For this task, retype the records below exactly.

▶ [TASK INPUTS]:
-------

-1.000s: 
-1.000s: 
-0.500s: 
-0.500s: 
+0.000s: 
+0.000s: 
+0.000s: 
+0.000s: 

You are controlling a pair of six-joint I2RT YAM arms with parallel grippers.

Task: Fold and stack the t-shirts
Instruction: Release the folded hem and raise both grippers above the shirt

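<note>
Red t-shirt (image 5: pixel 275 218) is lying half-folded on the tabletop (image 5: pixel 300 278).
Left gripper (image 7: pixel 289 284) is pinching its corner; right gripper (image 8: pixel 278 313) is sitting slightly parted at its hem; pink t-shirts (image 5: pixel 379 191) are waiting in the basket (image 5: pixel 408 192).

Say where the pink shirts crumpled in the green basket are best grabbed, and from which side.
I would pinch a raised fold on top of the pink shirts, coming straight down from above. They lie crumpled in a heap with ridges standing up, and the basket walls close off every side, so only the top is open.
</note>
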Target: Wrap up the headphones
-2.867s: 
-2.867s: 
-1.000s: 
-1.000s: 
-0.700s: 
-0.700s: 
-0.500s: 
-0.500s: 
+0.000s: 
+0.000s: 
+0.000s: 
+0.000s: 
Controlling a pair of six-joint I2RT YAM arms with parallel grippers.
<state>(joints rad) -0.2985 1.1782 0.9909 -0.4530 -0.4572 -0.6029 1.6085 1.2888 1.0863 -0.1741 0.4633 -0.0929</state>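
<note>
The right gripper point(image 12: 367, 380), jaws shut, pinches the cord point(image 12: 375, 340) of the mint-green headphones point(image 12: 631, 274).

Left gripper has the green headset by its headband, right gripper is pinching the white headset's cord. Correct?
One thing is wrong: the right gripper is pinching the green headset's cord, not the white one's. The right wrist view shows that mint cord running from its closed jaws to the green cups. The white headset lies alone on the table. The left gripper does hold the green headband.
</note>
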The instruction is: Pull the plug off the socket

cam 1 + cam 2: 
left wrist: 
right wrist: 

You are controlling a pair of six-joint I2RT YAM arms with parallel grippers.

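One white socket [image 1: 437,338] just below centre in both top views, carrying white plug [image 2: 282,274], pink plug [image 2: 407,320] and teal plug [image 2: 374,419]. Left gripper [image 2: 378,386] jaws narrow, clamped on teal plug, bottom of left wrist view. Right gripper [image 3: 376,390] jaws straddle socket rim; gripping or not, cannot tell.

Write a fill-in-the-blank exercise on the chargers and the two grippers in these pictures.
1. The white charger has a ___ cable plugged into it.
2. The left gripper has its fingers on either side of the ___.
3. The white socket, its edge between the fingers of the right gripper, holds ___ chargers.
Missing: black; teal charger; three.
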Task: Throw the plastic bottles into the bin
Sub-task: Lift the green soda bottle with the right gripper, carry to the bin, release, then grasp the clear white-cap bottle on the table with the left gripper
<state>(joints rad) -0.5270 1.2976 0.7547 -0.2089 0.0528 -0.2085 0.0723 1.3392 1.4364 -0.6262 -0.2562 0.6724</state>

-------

▶ [RESPONSE BELOW]:
-1.000s: 
-1.000s: 
-0.500s: 
-0.500s: 
+0.000s: 
+0.000s: 
+0.000s: 
+0.000s: 

You are controlling a pair of six-joint I2RT YAM arms with parallel grippers.

Task: Fold and stack the t-shirts
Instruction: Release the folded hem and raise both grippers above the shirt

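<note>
Red t-shirt (image 5: pixel 275 218) is lying half-folded on the tabletop (image 5: pixel 300 278).
Left gripper (image 7: pixel 289 284) is pinching its corner; right gripper (image 8: pixel 278 313) is sitting slightly parted at its hem; pink t-shirts (image 5: pixel 379 191) are waiting in the basket (image 5: pixel 408 192).

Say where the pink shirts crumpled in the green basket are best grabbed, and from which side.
I would pinch a raised fold on top of the pink shirts, coming straight down from above. They lie crumpled in a heap with ridges standing up, and the basket walls close off every side, so only the top is open.
</note>
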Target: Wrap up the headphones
-2.867s: 
-2.867s: 
-1.000s: 
-1.000s: 
-0.700s: 
-0.700s: 
-0.500s: 
-0.500s: 
+0.000s: 
+0.000s: 
+0.000s: 
+0.000s: 
Controlling a pair of six-joint I2RT YAM arms with parallel grippers.
<state>(joints rad) -0.2985 1.1782 0.9909 -0.4530 -0.4572 -0.6029 1.6085 1.2888 1.0863 -0.1741 0.4633 -0.0929</state>
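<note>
The right gripper point(image 12: 367, 380), jaws shut, pinches the cord point(image 12: 375, 340) of the mint-green headphones point(image 12: 631, 274).

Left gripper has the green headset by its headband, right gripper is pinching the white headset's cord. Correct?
One thing is wrong: the right gripper is pinching the green headset's cord, not the white one's. The right wrist view shows that mint cord running from its closed jaws to the green cups. The white headset lies alone on the table. The left gripper does hold the green headband.
</note>
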The instruction is: Pull the plug off the socket

cam 1 + cam 2: 
left wrist: 
right wrist: 

You are controlling a pair of six-joint I2RT YAM arms with parallel grippers.

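One white socket [image 1: 437,338] just below centre in both top views, carrying white plug [image 2: 282,274], pink plug [image 2: 407,320] and teal plug [image 2: 374,419]. Left gripper [image 2: 378,386] jaws narrow, clamped on teal plug, bottom of left wrist view. Right gripper [image 3: 376,390] jaws straddle socket rim; gripping or not, cannot tell.

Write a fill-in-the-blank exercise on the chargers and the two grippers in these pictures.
1. The white charger has a ___ cable plugged into it.
2. The left gripper has its fingers on either side of the ___.
3. The white socket, its edge between the fingers of the right gripper, holds ___ chargers.
Missing: black; teal charger; three.
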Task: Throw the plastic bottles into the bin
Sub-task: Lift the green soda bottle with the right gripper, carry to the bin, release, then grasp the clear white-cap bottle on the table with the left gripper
<state>(joints rad) -0.5270 1.2976 0.7547 -0.2089 0.0528 -0.2085 0.0723 1.3392 1.4364 -0.6262 -0.2562 0.6724</state>

Nothing else belongs in this answer.